Instructions for the task. Filter out all lines without the word "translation" from the data below, please, and copy the rest.

───

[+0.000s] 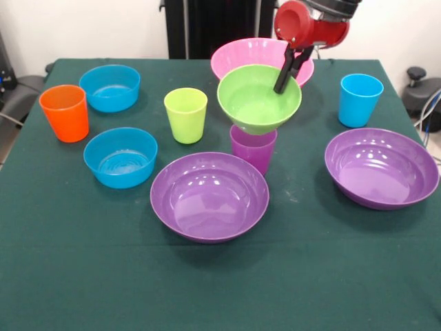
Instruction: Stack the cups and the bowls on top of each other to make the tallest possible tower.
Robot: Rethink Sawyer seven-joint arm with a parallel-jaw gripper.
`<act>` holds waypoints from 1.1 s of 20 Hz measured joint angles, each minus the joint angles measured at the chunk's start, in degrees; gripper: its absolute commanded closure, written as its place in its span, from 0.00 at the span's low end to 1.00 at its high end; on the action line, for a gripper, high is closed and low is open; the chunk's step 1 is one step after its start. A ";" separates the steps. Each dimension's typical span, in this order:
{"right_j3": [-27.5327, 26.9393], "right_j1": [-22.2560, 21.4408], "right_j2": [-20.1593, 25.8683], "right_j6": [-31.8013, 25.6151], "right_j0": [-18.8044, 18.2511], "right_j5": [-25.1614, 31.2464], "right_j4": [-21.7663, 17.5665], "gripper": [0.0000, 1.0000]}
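The green bowl (256,103) sits on the mouth of the upright purple cup (252,148) at mid-table. My gripper (281,87) reaches down from the top right, its black fingers (289,65) closed on the bowl's right rim. The pink bowl (251,52) stands just behind. One wide purple bowl (209,196) stands in front of the cup, the other (381,167) at the right. Two blue bowls (109,87) (120,157), the orange cup (63,112) and the lime cup (185,114) stand to the left. The light blue cup (360,100) stands to the right.
Everything stands on a dark green tablecloth (220,283). The robot's black pedestal (207,24) rises behind the table's far edge. Dark equipment and cables sit off both sides of the table.
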 measured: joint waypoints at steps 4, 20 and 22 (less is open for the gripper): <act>0.19 1.01 -1.16 0.00 0.43 -0.52 -0.49 1.00; 0.40 3.04 -2.66 0.00 0.70 -0.71 -0.48 1.00; 0.42 3.38 -2.66 0.00 0.75 -1.11 -0.48 1.00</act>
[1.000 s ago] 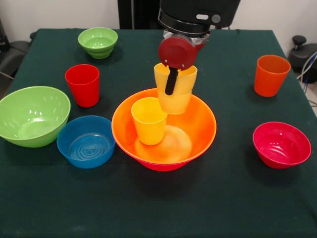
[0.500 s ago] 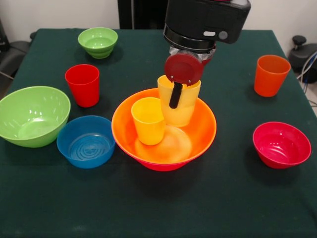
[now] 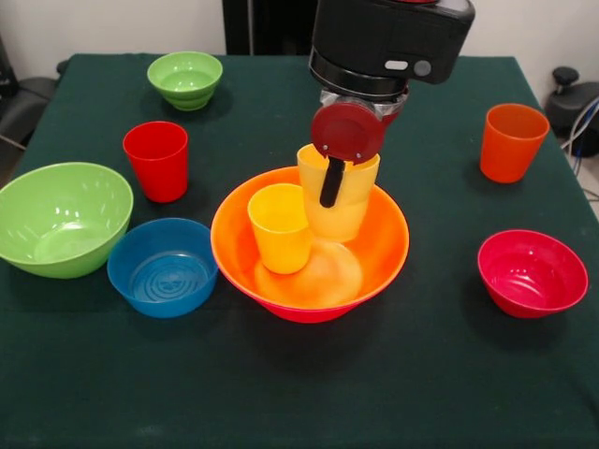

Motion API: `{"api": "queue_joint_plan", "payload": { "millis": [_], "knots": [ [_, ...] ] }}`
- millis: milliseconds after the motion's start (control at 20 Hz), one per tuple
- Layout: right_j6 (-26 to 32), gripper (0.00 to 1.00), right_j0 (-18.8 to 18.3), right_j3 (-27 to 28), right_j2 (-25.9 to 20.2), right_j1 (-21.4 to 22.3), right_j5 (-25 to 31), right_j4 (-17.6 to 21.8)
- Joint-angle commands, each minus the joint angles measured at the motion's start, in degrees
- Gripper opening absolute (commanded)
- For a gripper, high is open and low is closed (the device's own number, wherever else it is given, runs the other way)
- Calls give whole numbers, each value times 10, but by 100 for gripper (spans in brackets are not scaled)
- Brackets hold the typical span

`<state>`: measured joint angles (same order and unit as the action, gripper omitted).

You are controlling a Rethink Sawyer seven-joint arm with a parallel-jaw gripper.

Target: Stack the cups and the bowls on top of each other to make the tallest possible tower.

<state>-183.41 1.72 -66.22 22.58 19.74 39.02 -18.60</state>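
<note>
My gripper (image 3: 331, 198) hangs over the large orange bowl (image 3: 386, 267), shut on the rim of a yellow cup (image 3: 351, 208). One black finger (image 3: 330, 182) runs down the cup's near wall. The held cup sits upright, low inside the bowl toward its far side; I cannot tell whether its base touches the bowl. A second yellow cup (image 3: 281, 227) stands upright in the same bowl, just left of the held one. A pink-red edge shows beneath the orange bowl's bottom.
On the left are a red cup (image 3: 156, 159), a large green bowl (image 3: 61, 217) and a blue bowl (image 3: 162, 267). A small green bowl (image 3: 185, 79) sits far left. An orange cup (image 3: 512, 140) and a red bowl (image 3: 532, 271) are on the right.
The gripper has carried the yellow cup a little right and down, deeper into the orange bowl. Over the last half second it has hardly moved.
</note>
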Motion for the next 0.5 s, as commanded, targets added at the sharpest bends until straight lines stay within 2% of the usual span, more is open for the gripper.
{"api": "queue_joint_plan", "payload": {
  "millis": [50, 500],
  "knots": [
    [26, 0, 7, 35, -29, -30, 51, 40],
    [35, 0, 2, 28, -36, -40, 28, 38]
  ]
}}
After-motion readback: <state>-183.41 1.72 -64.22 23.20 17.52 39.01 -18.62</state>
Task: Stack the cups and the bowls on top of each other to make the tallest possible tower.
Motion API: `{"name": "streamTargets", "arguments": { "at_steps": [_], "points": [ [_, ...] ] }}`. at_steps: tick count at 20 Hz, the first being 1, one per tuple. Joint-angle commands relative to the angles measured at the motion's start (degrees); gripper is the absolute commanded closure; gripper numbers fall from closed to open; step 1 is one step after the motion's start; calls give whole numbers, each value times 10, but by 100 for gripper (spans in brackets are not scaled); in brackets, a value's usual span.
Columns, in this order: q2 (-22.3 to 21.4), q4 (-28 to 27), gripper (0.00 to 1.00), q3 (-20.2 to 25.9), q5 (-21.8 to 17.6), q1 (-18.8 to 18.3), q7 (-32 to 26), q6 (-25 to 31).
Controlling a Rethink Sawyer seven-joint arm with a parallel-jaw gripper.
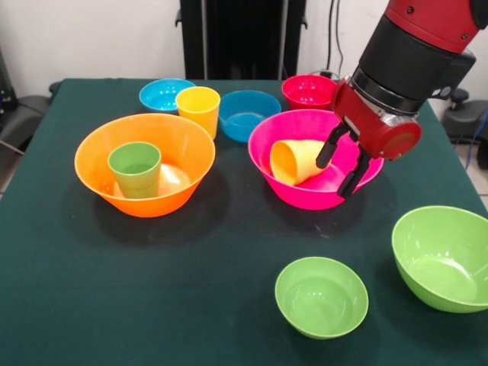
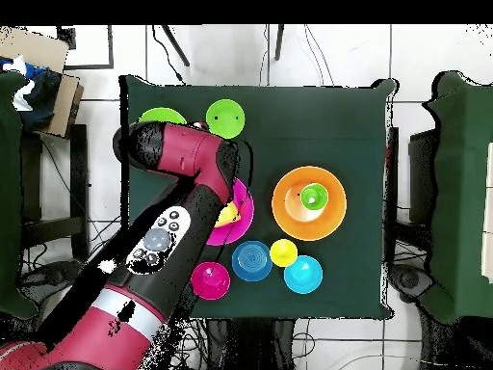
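An orange-yellow cup (image 1: 294, 162) lies on its side inside the large hot pink bowl (image 1: 305, 197). My gripper (image 1: 336, 177) hangs open over that bowl's right part, its left finger just right of the cup and nothing between the fingers. A green cup (image 1: 135, 169) stands in the large orange bowl (image 1: 91, 164). Behind it a yellow cup (image 1: 198, 109) stands upright on the table. In the overhead view the arm covers the gripper and most of the pink bowl (image 2: 245, 220); the orange bowl (image 2: 289, 220) with the green cup (image 2: 313, 198) shows clearly.
Along the back stand a light blue bowl (image 1: 165, 93), a darker blue bowl (image 1: 249, 116) and a red-pink bowl (image 1: 308, 91). A small lime green bowl (image 1: 321, 297) and a large lime green bowl (image 1: 444, 259) sit at the front right.
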Motion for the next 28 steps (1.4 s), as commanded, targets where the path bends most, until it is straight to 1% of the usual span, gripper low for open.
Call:
{"name": "streamTargets", "arguments": {
  "at_steps": [1,5,10,12,15,17,18,19,24,28],
  "points": [
    [-31,-31,0,37,4,-19,98,85],
    [-24,-56,0,37,6,-32,102,104],
    [6,-116,0,44,4,-70,86,117],
    [32,-164,0,41,8,-88,93,129],
    [78,-246,0,19,17,-112,120,153],
    [101,-284,0,3,22,-122,136,163],
    [108,-293,0,-3,24,-122,142,164],
    [114,-300,0,-9,27,-123,145,164],
    [119,-288,0,-10,39,-108,146,153],
    [98,-261,0,-4,45,-90,142,175]
  ]
}}
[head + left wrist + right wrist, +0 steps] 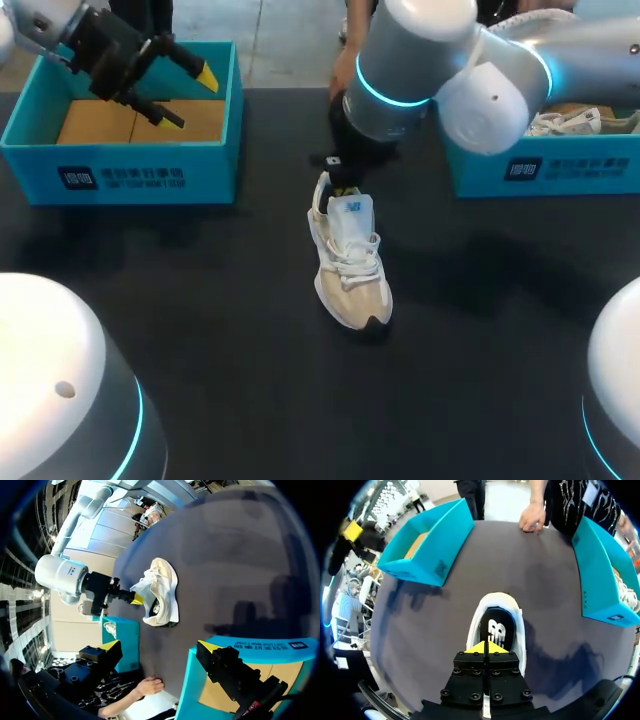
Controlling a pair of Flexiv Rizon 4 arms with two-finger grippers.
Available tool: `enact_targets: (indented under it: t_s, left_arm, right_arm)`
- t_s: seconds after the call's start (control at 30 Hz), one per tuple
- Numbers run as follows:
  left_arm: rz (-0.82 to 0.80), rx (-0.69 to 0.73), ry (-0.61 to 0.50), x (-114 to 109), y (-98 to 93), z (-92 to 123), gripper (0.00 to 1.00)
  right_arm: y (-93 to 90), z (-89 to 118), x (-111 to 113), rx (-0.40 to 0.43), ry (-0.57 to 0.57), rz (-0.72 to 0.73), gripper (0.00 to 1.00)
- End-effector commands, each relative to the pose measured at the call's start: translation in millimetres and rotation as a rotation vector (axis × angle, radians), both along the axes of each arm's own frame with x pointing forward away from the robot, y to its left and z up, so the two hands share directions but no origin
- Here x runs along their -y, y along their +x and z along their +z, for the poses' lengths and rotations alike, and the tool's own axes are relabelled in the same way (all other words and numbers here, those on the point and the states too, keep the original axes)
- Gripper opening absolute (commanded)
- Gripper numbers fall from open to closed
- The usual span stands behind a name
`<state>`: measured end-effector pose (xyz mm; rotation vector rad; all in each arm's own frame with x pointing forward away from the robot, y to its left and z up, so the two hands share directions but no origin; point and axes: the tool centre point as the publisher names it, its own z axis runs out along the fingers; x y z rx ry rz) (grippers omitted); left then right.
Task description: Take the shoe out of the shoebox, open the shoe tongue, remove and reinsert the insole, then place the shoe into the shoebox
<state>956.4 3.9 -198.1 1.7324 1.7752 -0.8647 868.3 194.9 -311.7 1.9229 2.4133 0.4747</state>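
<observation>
Mid-table, 1 white shoe [350,265] stands upright, toe toward the robot, well apart from both boxes. Right gripper [485,647] sits low at its heel opening, yellow tips pressed together. Left shoebox [120,175] and right shoebox [540,170] flank the far corners. 1 person's hand [532,517] rests on the table's far edge. Left gripper [190,97] hovers over the left shoebox, fingers apart.

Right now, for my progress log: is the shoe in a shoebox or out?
Out: the shoe stands upright on the table, apart from the left shoebox and the right shoebox.
</observation>
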Motion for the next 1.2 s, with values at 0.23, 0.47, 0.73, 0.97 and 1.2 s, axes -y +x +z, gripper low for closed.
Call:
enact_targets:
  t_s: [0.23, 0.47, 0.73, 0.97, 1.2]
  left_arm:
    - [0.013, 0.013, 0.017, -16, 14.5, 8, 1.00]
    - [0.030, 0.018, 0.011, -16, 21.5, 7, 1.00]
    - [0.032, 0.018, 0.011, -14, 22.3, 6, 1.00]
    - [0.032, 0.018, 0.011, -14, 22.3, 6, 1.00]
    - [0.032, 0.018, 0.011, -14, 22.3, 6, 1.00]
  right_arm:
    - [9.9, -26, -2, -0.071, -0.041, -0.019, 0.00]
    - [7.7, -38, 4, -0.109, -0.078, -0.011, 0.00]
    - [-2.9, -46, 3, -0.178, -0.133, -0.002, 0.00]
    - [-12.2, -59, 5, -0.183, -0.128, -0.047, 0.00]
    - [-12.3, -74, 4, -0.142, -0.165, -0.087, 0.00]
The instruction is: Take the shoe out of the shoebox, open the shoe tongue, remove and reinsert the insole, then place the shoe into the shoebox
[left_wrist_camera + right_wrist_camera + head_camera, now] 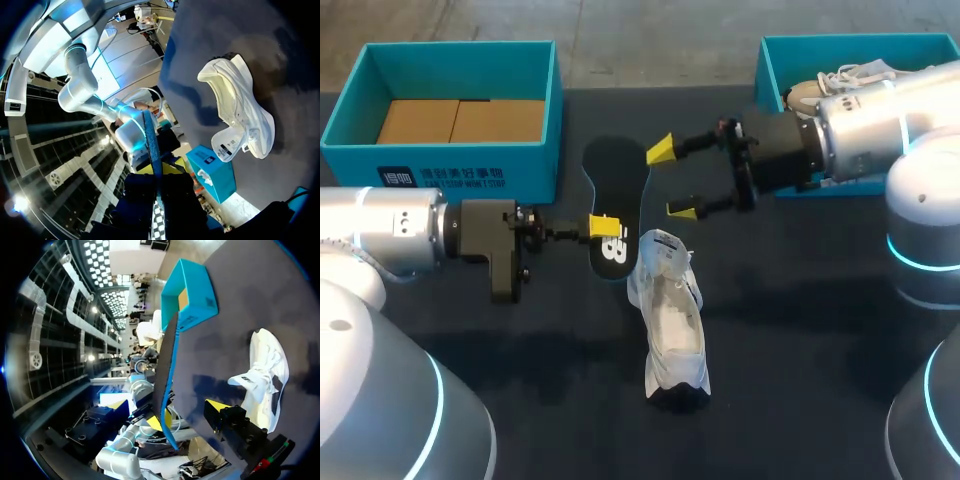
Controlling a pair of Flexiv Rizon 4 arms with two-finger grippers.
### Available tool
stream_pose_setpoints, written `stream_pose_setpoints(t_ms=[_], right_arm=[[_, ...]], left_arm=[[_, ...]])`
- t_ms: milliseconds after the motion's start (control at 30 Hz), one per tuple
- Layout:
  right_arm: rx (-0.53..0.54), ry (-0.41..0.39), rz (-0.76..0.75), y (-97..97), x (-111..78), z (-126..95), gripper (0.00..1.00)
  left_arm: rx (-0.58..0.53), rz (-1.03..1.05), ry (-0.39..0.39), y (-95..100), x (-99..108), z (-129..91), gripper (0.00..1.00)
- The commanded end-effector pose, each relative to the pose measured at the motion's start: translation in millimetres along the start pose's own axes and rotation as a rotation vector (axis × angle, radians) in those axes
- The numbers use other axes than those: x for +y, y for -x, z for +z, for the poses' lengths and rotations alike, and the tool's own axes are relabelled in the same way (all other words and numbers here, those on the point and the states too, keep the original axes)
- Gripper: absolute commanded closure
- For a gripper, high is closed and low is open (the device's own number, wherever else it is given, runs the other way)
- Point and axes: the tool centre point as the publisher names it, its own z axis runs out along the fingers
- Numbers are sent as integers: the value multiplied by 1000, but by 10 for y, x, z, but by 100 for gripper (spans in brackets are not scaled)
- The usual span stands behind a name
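Insole (616, 195) out of shoe, pinched at heel end in left jaws, held over bench (800, 330) between left shoebox (450, 160) and right shoebox (770, 70). Right jaws spread wide, empty, just beside insole's forefoot; contact not discernible. Shoe (672, 325) lying on bench just beside insole, tongue folded out, mouth open.

Handling, as judged: insole thin, light, floppy, likely to droop or curl if gripped at one end only. Better supported at forefoot edge by right jaws while fed into shoe. Shoe light, soft-walled, apt to slide on bench; best steadied at heel collar, not at tongue.
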Motion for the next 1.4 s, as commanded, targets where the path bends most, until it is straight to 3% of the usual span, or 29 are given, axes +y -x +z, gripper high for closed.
stream_pose_setpoints(t_ms=[33, 200, 300, 400, 467, 633, 767, 1167, 1400], right_arm=[[12, 9, 9, -20, -18, 241, 0], [38, 20, 23, -51, -41, 310, 0], [53, 20, 34, -64, -45, 359, 32], [65, 24, 50, -85, -51, 387, 51], [74, 22, 57, -109, -58, 411, 56], [69, 22, 71, -139, -51, 469, 58], [78, 26, 85, -138, -40, 485, 69], [94, 50, 86, -172, -31, 457, 73], [106, 67, 104, -160, -15, 440, 87]], left_arm=[[1, 2, 2, 0, -5, 14, 100], [1, 2, 2, 0, -5, 14, 100], [1, 2, 2, 0, -5, 14, 100], [1, 2, 2, 0, -5, 14, 100], [1, 2, 2, 0, -5, 14, 100], [1, 2, 2, 0, -5, 14, 100], [1, 2, 2, 0, -5, 14, 100], [1, 2, 2, 0, -5, 14, 100], [1, 2, 2, 0, -5, 14, 100]])
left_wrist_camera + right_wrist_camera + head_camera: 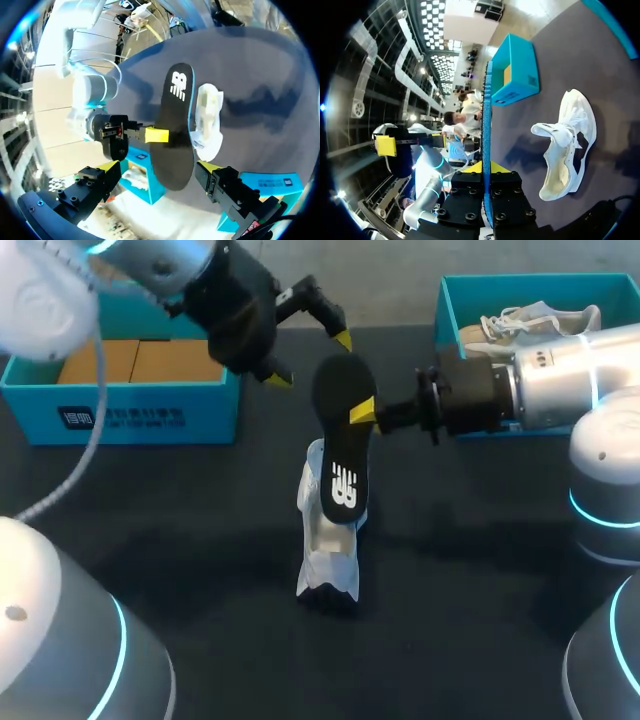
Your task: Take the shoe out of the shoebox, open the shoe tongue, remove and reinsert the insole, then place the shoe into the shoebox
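A black insole (345,445) with a white logo hangs upright above the table, my right gripper (364,413) shut on its edge. In the right wrist view the insole (486,115) shows edge-on between the shut fingers of that gripper (486,172). Below it a white shoe (328,540) lies on the dark table, its tongue pulled open (567,145). My left gripper (310,360) stands open just behind the insole's upper end. In the left wrist view its fingers (107,167) flank the insole (175,130) without touching it; the shoe (207,120) lies beyond.
An open teal shoebox (120,410) stands at the back left (512,70). A second teal box (445,310) at the back right holds another white shoe (535,320). My right arm (540,385) reaches across in front of that box.
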### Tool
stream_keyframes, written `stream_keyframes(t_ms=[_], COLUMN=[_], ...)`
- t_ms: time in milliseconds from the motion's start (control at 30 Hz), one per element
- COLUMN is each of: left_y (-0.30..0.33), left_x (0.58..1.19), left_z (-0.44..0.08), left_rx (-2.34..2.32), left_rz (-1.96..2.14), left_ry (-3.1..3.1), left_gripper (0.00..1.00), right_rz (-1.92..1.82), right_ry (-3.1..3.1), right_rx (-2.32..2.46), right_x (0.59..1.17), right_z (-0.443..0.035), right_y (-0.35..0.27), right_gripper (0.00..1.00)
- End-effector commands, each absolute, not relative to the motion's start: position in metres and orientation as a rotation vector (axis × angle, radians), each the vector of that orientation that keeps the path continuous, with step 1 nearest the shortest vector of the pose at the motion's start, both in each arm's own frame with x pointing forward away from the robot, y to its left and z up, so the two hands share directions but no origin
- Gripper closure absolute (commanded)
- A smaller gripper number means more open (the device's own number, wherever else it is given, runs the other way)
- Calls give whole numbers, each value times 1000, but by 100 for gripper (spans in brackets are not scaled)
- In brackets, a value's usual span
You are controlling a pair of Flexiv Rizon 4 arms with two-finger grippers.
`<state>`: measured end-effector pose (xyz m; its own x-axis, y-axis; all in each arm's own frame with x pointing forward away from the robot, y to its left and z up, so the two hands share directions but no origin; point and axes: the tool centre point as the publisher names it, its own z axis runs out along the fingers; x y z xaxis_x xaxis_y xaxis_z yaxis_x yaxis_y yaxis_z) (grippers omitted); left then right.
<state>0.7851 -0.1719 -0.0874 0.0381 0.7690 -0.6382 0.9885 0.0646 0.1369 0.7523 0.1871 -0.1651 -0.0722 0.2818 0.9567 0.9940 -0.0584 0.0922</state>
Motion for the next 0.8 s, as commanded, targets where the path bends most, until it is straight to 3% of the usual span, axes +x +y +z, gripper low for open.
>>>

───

Solution.
- End-effector commands, each relative to the pose measured at the call's start: translation in millimetres and rotation as a rotation vector (axis × angle, radians), both along the axes of each arm's own frame with x pointing forward away from the robot, y to its left and z up, so the two hands share directions but no origin
- The commanded end-effector pose, each relative to the pose measured at the motion's start: translation in millimetres along the start pose's own axes and rotation as a rotation vector (axis × angle, radians) in those axes

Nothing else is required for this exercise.